◆ Task description
Which lines below contain "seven"? Copy every one of them.

--------

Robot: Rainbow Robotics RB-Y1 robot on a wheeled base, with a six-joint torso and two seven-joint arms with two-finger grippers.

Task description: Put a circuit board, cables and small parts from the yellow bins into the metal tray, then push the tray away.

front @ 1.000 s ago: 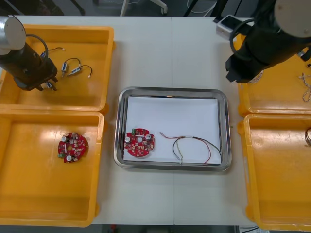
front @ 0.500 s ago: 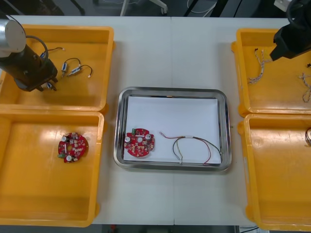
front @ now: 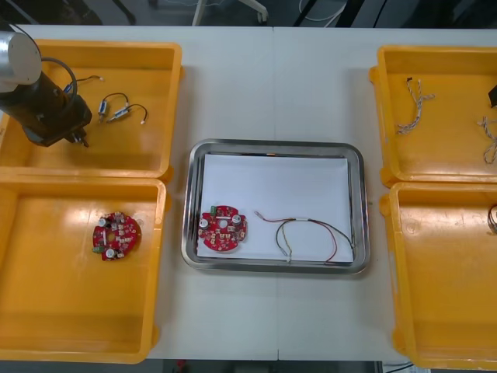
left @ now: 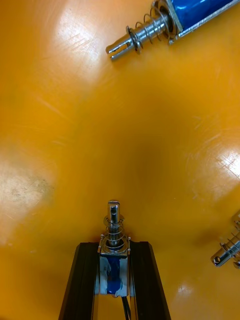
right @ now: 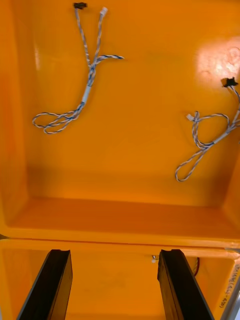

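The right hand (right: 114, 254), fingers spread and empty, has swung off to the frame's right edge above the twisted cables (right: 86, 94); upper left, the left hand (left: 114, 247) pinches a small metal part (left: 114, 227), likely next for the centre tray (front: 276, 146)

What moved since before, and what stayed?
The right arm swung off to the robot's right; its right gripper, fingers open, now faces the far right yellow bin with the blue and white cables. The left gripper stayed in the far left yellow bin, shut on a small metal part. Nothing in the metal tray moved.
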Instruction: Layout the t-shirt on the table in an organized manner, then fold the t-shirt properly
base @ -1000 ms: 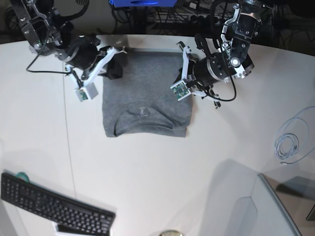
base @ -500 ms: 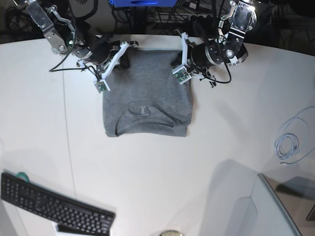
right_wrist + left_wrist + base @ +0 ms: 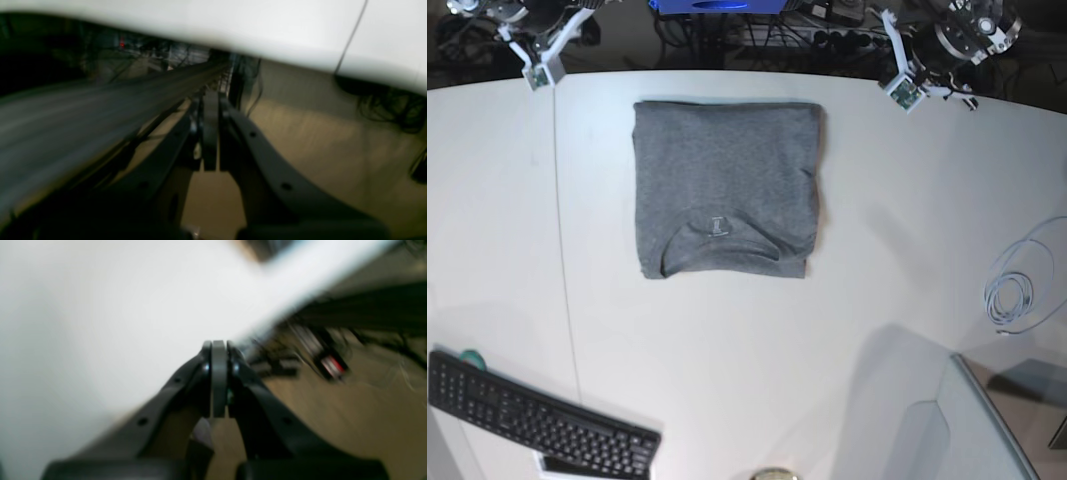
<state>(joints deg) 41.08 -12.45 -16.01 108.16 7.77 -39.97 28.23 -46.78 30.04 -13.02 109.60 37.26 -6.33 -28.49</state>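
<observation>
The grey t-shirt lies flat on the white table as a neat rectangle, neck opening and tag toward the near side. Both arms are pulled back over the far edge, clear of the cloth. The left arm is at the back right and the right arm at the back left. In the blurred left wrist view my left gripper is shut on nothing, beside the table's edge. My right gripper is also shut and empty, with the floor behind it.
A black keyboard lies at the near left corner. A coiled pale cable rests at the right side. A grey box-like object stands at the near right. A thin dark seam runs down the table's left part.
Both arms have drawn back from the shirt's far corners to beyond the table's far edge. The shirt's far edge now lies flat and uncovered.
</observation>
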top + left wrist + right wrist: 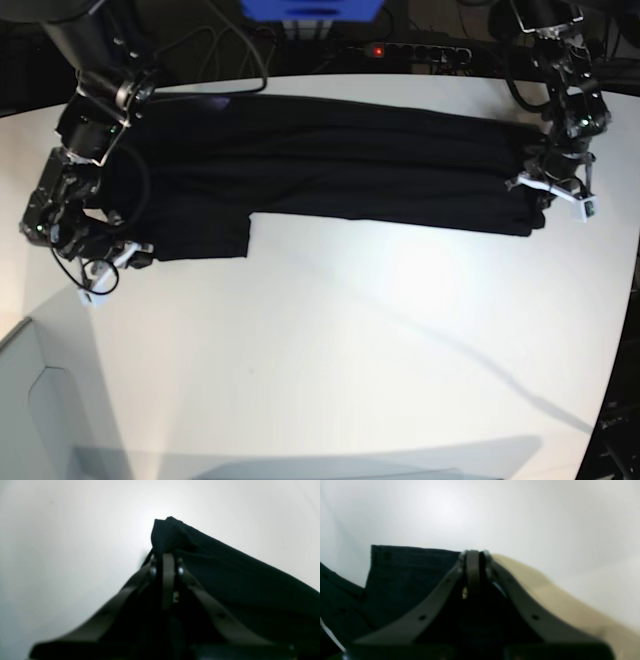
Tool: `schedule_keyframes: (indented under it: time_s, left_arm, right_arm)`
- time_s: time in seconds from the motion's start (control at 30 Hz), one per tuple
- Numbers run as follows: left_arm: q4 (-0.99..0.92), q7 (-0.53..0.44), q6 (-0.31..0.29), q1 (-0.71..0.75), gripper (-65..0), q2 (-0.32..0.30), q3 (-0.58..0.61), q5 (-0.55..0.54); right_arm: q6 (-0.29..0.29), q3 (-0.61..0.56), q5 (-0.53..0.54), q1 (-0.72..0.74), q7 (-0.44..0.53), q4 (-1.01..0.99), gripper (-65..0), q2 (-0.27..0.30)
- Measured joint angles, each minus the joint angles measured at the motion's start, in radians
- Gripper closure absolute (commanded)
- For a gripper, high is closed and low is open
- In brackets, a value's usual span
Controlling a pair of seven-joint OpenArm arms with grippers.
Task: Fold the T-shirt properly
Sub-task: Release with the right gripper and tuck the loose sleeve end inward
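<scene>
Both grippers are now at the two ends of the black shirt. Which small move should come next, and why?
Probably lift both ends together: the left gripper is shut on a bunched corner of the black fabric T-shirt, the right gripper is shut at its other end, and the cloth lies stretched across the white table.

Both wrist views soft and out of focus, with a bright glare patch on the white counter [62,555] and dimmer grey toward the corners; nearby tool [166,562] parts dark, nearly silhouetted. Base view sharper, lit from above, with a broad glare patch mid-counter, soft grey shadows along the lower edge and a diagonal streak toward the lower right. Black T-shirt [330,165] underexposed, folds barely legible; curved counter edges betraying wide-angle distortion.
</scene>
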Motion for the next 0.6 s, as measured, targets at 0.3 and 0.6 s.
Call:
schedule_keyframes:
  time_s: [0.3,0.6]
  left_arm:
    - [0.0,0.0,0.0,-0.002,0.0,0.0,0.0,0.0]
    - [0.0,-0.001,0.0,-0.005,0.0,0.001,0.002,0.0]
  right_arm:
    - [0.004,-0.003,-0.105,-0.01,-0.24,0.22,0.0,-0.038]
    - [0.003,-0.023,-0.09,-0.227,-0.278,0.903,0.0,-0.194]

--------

◆ Solution below
Robot: Rainbow Robotics RB-Y1 robot on a wheeled base, with a six-joint torso and two seven-joint arms with two-finger grippers.
Controlling a pair of seven-joint OpenArm arms with grippers.

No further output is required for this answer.